(Entries taken from a collection)

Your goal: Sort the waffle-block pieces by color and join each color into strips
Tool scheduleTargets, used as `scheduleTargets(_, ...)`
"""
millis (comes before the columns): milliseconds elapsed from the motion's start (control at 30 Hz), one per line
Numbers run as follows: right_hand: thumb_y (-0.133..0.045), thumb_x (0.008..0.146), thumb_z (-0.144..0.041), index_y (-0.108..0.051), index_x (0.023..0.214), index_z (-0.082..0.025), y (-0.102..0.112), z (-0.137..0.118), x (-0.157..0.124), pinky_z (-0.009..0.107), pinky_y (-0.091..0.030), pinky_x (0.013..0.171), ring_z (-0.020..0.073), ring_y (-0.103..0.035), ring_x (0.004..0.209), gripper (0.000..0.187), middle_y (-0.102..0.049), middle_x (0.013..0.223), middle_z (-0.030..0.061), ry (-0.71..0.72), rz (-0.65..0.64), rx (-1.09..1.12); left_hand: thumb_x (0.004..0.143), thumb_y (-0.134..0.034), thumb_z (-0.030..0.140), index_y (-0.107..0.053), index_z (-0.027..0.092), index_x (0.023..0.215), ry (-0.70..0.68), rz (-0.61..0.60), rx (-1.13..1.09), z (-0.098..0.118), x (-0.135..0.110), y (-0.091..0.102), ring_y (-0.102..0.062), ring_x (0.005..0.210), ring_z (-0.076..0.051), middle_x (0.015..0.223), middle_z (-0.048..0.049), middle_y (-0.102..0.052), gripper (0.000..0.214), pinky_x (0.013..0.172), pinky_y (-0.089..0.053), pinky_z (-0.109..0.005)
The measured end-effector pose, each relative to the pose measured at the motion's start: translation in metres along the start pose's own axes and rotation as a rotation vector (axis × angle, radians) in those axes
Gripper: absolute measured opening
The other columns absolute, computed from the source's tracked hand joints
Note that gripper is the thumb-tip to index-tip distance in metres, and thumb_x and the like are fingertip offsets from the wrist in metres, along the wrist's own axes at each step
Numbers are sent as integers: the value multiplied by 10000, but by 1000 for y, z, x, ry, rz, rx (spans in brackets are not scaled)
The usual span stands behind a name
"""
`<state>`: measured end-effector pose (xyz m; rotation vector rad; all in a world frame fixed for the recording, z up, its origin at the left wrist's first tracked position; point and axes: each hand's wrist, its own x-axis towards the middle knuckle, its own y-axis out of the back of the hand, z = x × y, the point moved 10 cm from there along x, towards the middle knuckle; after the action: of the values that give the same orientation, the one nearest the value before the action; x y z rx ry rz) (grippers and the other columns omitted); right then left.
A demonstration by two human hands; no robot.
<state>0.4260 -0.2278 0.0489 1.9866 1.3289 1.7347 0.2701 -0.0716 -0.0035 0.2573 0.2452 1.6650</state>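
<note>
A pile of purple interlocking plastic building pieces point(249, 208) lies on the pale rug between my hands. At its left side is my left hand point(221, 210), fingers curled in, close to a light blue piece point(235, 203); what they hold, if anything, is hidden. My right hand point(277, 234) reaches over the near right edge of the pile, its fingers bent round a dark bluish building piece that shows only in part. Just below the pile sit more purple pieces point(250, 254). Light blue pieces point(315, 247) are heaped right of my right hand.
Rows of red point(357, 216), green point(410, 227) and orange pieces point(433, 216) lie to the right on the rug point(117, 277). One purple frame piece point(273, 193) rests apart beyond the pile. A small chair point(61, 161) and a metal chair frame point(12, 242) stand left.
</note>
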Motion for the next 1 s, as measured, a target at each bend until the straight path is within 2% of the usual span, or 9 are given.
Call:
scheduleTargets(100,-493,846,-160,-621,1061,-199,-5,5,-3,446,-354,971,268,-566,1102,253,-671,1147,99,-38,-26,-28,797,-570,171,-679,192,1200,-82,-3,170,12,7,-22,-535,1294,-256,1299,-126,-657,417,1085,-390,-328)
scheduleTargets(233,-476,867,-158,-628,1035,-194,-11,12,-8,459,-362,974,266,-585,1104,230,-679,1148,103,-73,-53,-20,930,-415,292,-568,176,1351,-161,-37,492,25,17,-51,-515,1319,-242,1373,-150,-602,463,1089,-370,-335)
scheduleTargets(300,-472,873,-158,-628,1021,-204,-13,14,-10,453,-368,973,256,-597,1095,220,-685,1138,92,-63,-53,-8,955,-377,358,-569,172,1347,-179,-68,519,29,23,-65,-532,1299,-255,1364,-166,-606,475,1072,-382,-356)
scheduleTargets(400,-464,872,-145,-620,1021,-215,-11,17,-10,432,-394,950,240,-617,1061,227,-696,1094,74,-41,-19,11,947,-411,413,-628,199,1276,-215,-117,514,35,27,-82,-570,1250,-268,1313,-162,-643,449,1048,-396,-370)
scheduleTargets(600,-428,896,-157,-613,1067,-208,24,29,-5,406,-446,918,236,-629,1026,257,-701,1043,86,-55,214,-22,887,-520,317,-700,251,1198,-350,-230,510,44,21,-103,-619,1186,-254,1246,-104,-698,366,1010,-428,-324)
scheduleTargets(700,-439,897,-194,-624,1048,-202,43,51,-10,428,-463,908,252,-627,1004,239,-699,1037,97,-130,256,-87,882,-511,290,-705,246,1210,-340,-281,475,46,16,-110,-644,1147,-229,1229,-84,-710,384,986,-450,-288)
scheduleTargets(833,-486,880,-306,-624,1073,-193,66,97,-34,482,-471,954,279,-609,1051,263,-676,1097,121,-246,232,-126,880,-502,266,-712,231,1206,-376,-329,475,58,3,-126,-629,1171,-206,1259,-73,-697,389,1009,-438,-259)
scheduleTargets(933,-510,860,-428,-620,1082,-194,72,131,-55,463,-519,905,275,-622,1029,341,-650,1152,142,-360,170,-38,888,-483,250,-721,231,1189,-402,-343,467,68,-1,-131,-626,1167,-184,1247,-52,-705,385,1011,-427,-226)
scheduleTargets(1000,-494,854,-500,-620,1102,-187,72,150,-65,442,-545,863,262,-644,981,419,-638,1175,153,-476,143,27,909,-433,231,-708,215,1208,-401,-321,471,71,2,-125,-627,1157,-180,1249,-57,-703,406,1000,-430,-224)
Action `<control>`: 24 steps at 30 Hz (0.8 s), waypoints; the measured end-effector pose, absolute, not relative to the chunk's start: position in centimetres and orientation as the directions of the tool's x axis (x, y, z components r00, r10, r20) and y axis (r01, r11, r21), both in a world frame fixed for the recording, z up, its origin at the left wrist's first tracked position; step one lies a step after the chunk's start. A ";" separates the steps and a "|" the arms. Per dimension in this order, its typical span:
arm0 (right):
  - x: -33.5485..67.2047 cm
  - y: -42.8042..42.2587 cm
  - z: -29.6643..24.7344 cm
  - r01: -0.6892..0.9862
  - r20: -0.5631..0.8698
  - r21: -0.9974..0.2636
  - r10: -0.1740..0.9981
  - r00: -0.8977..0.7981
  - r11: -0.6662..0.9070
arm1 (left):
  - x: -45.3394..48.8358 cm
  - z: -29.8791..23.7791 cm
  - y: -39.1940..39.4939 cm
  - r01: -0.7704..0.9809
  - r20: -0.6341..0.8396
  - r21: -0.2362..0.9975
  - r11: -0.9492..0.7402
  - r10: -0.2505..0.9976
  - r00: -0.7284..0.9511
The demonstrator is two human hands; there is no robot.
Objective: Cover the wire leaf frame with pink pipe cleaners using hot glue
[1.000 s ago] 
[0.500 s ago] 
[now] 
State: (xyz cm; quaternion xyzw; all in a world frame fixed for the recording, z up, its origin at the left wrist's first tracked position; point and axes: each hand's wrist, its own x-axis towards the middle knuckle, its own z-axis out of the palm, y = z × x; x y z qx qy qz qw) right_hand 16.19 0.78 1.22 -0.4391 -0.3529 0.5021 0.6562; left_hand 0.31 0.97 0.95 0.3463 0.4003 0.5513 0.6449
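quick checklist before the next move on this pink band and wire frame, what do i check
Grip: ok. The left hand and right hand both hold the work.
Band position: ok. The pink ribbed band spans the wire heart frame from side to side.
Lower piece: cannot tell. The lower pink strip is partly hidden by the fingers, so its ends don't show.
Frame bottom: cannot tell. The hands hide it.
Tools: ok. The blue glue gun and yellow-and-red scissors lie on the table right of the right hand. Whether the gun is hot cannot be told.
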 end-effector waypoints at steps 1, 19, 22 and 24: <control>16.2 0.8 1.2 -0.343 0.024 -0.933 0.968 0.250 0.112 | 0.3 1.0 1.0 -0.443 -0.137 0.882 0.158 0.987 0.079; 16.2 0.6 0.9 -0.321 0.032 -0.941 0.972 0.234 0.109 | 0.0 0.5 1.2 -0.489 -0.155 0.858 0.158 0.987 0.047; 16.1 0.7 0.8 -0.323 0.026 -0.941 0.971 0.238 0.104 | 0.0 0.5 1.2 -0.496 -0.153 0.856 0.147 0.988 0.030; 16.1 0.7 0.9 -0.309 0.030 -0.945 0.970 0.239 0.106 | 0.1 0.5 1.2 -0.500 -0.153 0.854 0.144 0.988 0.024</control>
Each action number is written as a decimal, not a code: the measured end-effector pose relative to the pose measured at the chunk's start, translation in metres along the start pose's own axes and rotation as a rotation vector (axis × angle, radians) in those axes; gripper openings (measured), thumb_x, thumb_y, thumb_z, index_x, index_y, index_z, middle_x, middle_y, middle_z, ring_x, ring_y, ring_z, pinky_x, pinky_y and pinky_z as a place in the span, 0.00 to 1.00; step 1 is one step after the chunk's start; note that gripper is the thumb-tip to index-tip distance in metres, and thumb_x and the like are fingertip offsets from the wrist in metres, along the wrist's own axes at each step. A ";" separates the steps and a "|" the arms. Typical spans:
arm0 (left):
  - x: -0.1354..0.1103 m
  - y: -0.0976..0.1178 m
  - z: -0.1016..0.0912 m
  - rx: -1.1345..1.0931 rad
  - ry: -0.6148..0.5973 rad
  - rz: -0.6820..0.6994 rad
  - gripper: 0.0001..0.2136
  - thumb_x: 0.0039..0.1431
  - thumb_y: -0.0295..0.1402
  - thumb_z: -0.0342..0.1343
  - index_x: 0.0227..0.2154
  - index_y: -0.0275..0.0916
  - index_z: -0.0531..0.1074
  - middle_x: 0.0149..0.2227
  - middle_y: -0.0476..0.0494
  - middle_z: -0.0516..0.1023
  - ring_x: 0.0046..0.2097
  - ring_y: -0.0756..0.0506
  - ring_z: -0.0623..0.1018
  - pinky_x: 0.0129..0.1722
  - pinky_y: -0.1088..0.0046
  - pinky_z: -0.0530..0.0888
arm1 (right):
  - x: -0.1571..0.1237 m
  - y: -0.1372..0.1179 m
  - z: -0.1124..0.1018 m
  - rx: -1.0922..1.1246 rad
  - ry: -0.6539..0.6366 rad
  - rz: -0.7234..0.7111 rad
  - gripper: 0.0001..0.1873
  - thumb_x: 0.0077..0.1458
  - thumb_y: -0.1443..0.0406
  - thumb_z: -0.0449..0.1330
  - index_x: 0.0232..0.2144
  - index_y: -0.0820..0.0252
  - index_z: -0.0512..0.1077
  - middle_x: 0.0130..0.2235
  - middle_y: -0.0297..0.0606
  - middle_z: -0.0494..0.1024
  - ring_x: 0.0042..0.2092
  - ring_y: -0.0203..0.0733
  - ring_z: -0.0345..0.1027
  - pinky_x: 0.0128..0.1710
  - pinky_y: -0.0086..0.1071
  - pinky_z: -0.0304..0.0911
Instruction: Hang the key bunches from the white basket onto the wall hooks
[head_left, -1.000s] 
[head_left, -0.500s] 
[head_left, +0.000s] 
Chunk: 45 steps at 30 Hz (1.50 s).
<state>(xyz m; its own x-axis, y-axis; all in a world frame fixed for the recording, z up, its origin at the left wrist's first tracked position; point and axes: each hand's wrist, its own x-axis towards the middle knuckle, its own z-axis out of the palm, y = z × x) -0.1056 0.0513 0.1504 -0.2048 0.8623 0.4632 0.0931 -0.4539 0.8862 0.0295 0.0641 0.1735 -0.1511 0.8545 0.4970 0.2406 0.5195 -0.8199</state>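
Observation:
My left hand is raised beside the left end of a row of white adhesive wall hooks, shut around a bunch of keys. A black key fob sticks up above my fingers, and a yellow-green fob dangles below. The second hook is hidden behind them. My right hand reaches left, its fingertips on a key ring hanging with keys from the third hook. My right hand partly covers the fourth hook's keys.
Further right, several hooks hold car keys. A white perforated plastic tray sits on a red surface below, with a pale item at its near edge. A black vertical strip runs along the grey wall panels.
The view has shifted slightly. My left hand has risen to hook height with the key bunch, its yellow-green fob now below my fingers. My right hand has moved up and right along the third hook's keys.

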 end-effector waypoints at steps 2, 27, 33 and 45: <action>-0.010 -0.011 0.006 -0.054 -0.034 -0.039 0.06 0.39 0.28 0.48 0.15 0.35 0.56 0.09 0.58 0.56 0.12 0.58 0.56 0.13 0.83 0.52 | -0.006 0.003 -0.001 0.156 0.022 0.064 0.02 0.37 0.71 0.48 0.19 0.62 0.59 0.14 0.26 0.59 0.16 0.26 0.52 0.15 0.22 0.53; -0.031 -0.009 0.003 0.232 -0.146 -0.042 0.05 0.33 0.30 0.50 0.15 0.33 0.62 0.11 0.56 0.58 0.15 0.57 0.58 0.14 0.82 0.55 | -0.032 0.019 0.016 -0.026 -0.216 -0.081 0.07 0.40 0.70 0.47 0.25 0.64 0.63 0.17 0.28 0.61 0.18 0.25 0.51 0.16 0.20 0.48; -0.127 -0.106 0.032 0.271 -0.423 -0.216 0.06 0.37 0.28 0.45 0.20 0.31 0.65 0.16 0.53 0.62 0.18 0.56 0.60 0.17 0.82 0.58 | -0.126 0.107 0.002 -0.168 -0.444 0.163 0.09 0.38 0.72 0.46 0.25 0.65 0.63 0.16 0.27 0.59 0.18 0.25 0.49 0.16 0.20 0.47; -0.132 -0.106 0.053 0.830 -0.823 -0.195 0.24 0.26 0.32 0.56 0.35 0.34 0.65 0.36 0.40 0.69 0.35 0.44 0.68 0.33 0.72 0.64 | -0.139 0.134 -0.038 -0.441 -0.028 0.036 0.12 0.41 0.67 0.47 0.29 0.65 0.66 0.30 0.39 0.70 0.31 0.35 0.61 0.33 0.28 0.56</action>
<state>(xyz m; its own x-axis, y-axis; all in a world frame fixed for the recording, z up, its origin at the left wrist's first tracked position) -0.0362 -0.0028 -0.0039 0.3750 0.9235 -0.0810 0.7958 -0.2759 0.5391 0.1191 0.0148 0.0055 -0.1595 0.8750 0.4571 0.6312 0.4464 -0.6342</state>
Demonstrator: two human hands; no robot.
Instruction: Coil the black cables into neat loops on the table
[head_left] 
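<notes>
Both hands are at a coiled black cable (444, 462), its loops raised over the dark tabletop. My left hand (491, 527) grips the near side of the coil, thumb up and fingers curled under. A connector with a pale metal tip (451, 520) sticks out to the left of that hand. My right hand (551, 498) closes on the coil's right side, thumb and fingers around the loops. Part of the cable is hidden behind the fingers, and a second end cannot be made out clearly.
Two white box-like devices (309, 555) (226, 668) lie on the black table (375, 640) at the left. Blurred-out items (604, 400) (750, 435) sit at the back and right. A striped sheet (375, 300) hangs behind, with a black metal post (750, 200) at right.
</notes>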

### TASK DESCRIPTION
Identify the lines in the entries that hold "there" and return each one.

### TASK SOLUTION
`<state>`: measured end-effector pose (xyz m; rotation vector rad; all in a world frame fixed for the recording, z up, its origin at the left wrist's first tracked position; point and axes: each hand's wrist, its own x-axis towards the middle knuckle, its own y-axis out of the back of the hand, z = x × y, the point moved 10 cm from there along x, towards the middle knuckle; after the action: of the values that give the same orientation, the one nearest the value before the action; x y z rx ry rz) (grippers and the other columns omitted); right then left.
The demonstrator is two human hands; there is no robot.

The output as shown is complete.